Financial Planner vs Financial Advisor which is better from my preferences on a job??

Which is better from what I want from a job and my preferences ok so I want good pay good work life balance less stress not boring at all and is very interesting and enjoyful and fun and also does not relate to coding and writing toons of essays and a bit problem solving and my likes are to help people realise their goals and dreams and also learn how to manage my money which is bonus job for me which is that definition???
I'm not sure how much you already know, and I don't want to insult you, but here goes:

Firstly, Financial advice comes in 2 flavours - Independent and Restricted. Independent (IFAs) have pretty much the entire marketplace to select from when it comes to finding the most appropriate plan to meet a client's needs whereas Restricted advisers will be stuck with what their employer offers - typically 1 or 2 firms' products.

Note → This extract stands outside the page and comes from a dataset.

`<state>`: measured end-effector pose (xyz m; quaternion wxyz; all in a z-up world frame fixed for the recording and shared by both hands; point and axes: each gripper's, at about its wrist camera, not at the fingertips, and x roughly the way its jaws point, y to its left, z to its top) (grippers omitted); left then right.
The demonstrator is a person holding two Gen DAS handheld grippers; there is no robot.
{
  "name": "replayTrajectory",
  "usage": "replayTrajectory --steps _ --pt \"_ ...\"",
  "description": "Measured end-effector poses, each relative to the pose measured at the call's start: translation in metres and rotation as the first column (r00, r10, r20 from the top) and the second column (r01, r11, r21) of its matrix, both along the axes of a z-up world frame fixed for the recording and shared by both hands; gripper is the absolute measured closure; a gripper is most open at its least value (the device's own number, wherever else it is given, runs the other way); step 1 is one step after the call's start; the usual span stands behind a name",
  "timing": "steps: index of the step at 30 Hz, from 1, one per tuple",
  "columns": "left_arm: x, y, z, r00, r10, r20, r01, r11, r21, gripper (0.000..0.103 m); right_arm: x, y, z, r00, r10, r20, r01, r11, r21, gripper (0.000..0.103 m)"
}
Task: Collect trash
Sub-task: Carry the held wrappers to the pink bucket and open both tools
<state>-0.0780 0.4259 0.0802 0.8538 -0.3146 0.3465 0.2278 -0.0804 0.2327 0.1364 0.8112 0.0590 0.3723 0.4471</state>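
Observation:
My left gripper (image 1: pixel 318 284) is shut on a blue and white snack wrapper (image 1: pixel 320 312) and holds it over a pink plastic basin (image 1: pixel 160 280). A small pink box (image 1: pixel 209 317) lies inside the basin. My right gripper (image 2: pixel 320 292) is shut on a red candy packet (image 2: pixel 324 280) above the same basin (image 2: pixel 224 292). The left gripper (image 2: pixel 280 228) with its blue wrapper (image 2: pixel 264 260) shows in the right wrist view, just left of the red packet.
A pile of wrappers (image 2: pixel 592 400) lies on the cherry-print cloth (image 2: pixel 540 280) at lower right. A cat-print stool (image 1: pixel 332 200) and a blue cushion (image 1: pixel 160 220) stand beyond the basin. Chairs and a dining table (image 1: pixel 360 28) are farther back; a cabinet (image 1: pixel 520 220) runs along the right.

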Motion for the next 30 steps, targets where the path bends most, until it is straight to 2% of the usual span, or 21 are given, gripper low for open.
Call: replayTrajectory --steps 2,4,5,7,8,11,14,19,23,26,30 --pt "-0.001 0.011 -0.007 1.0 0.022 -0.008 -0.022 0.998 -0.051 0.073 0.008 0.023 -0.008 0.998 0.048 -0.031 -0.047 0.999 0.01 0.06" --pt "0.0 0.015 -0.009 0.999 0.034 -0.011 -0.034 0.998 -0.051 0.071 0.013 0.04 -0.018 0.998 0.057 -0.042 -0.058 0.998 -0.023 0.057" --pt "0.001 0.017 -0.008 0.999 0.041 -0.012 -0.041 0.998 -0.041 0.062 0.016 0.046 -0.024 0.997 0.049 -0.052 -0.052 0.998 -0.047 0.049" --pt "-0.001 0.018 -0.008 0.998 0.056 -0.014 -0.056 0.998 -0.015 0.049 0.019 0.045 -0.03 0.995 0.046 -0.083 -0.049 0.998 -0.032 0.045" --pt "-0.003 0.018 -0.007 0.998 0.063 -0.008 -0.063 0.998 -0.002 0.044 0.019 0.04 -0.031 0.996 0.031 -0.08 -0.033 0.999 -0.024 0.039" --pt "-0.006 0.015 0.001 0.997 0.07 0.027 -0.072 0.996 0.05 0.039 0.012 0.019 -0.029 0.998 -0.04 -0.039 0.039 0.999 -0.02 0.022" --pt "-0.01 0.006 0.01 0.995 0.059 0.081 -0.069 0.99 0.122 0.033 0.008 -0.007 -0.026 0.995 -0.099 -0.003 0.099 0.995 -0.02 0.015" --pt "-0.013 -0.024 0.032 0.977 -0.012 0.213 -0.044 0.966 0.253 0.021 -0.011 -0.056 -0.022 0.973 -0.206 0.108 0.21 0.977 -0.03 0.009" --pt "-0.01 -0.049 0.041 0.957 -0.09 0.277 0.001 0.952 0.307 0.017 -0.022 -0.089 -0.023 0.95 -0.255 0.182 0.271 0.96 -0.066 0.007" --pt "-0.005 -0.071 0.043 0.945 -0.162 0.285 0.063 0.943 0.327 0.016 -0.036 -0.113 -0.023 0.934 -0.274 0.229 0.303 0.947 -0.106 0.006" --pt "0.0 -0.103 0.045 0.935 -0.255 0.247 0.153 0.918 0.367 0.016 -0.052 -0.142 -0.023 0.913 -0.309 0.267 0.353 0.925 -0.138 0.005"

So even if a Restricted Adviser knows that another firm offers better terms/charges/options etc. they won't signpost this and continue to sell the products available to them. The purchase of a product from you will perhaps meet a need (i.e. provide a lump sum to support the family in the event of death) but that is a small part of helping people to realise their dreams.

The role of a planner quite often involves coaching and mentoring clients and getting them to understand for themselves what their goals are. "I want to retire at age 55" isn't precise enough. It's handy to know if you're trying to give advice as to how much to contribute to a pension plan, but deep down you need a client to explore and share with you what 'retirement' looks like. For some it will be world travel, for others it could be setting up a school in Malawi or wanting to share their experiences in schools. A classic question is How Much Is Enough? and the answer will be It Depends as we are all so different.
A planner will often use concepts derived from Life Planning guru George Kinder. Have a look at his books such as Life Planning for You: How to Design & Deliver the Life of Your Dreams.

To get to the stage of being a planner (Certified or Chartered) there's a reasonable amount of study that will take you past the level 4 Diploma level that you'll need to be a regulated financial adviser and on to L6 or L7. Along the way you'll pick up a lot of experience too that will come in handy.

Work/Life balance comes down to the type of employer you have and the type of person you are. There are still firms out there which are highly target driven and only care about how much money you've brought in this month, have league tables and expect you to work any and all hours. These are all about sell, sell, sell. You can make a lot of money, equally you can get dropped if you're not making enough for the business.
More professional firms are looking for you to develop long-term client relationships where you meet clients regularly over the years and monitor how well the plans are meeting their changing needs and making adjustments as and when necessary.

Feel free to ask more questions - it's my specialist subject !!